ピンチから救ってくれたアジアの絆

あれは3月のことでした。チューリッヒに留学していた恋人に会いにスイスを訪れていた時のことでした。

当時二人とも学生で、物価の高いスイスをどうにかこうにかして貧乏旅行をしていたのが良い思い出です。

北から南へ

スイスの留学生である恋人は電車のチケットが無料になる割引券を持っており、せっかくだからと休日に遠出をする事にしました。

春という事で気候も穏やかではありましたが、ドイツとの国境に近い北のチューリッヒより、イタリアとの国境に近い南の方が暖かいとのことで、イタリアとの国境の町に行く事にしました。

ドイツ語圏からイタリア語圏へ移動したということもあり、街を歩く人の雰囲気がガラッと変わり、まるで別な国に来たかのような感覚でした。

湖も美しく、イタリア風のジェラートやパスタも楽しむことができ、大いに満足していました。

バスを乗り継いで目的の渓谷へ

私たちが訪れたその町は特に何があるというわけでもありませんでしたが、自然と調和した街並みがただただ美しく、時が穏やかに流れていて、あっという間に時間が過ぎて行きました。

この旅の一つの目的として、イタリアとの国境付近にある渓谷を訪れる事にしていました。その渓谷に行くにはバスを乗り継がなければいけず、電光掲示板もなくアナウンスもない私たちは目的地の少し手前で間違えて降りてしまいました。

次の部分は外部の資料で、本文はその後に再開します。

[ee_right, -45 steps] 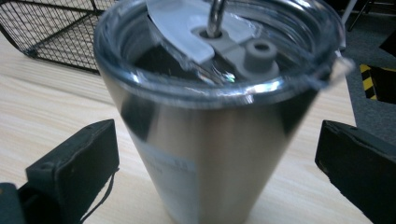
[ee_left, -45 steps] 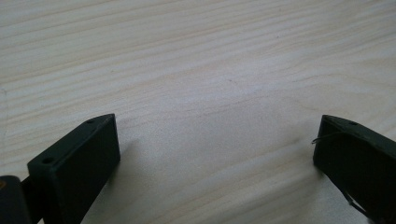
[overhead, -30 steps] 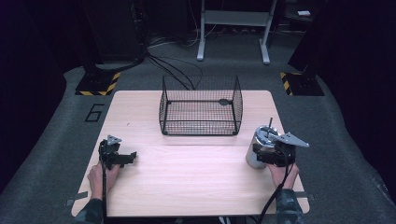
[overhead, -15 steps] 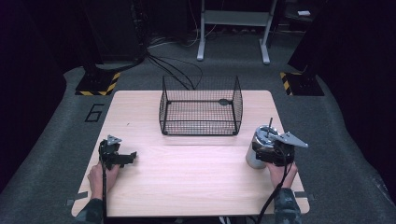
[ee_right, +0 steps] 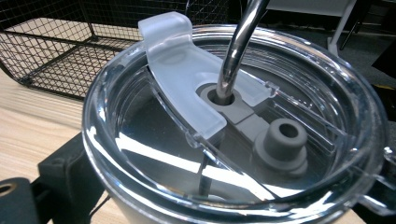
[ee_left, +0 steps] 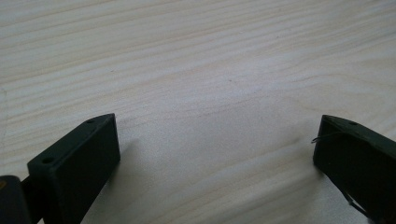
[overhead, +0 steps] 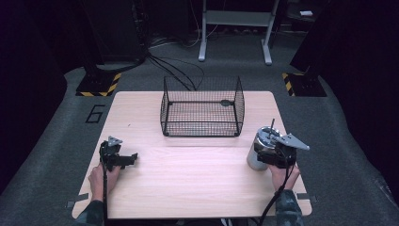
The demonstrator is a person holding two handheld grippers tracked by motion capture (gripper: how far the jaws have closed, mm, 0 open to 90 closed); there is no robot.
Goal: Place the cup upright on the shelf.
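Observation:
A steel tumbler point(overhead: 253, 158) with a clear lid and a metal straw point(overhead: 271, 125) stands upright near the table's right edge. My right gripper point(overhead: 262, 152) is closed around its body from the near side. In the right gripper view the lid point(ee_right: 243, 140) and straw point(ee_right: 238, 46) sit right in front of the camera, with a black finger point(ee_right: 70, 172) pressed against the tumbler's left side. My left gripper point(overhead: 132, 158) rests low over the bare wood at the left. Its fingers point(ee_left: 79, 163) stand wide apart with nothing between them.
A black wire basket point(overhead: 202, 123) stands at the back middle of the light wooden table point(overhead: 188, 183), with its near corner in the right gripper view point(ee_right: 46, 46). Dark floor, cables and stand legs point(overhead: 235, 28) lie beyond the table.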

お金はないけれど時間はある私たちは、それでもなんとか歩いて行けるだろうと、GPSと地図を頼りに目的地まで歩こうとします。

ところが、山あいの車しか通らないような道でしたので、長距離歩くには大変不便で、途中で断念するか話し合う事になります。

たまたま居合わせた地元の方によると、バスで目的地までたどり着いても、あと半日歩かないと目的の美しい景色は見られないとのことで、私たちは泣く泣く諦める事にしました。

夕方の山あいでふたりぼっちに

少々残念な気持ちもあったのですが、そこまでは良かったのです。

私たちは帰りのバスに乗ろうとしますが、降りたバス停は遥か遠く。地図上にバス停の情報があるわけでもなく、途方にくれる事になります。

あたりには民家が数軒見えるだけで、その他に目につくものといえば川と雄大な山々。徐々に暮れて行く空がますます不安を煽ります。いくら暖かな陽気の春とはいえ、野宿をするとなると話は別です。幸い車通りはそこまで悪くなかったため、私たちはヒッチハイクをする事にします。

ところが、スイスでのヒッチハイクはなかなか上手くいきません。

恋人の見た目は中東系の顔に近く、私は典型的なアジア顔。スイス人からしたらきっと珍しく、警戒心もあってか誰も止まってくれません。

どっぷりと日が暮れて、ようやく一台の車が止まってくれました。その車から出て来た地元のスイス人の旦那さんと、その奥様でベトナム人の女性が、ご好意で町まで送ってくれるとのことで、ありがたく乗せていただきました。

ベトナム人の女性によると、彼女はその地に住み続けて数年になるそうですが、アジア人を見たのは初めてで、すごく嬉しかったそう。観光のお仕事をなさっていた彼女は、私たちを送るだけではなく地元の色々な場所を見せてくれました。

今でも続くやりとり

私も恋人も旅行が大好きで、SNSに旅行の様子をあげたり、日本や滞在先の風景やお祭りなどを紹介することが多いのですが、観光業に携わっている彼女も同じようにSNSに情報を載せてくれます。

たった数時間しか一緒にいませんでしたが、あれから数年経った今もお互いの投稿にコメントしたりメッセージを送りあったりしています。

いつか私も彼女のように、困っている旅人がいたら手を差し伸べてあげたいなと思います。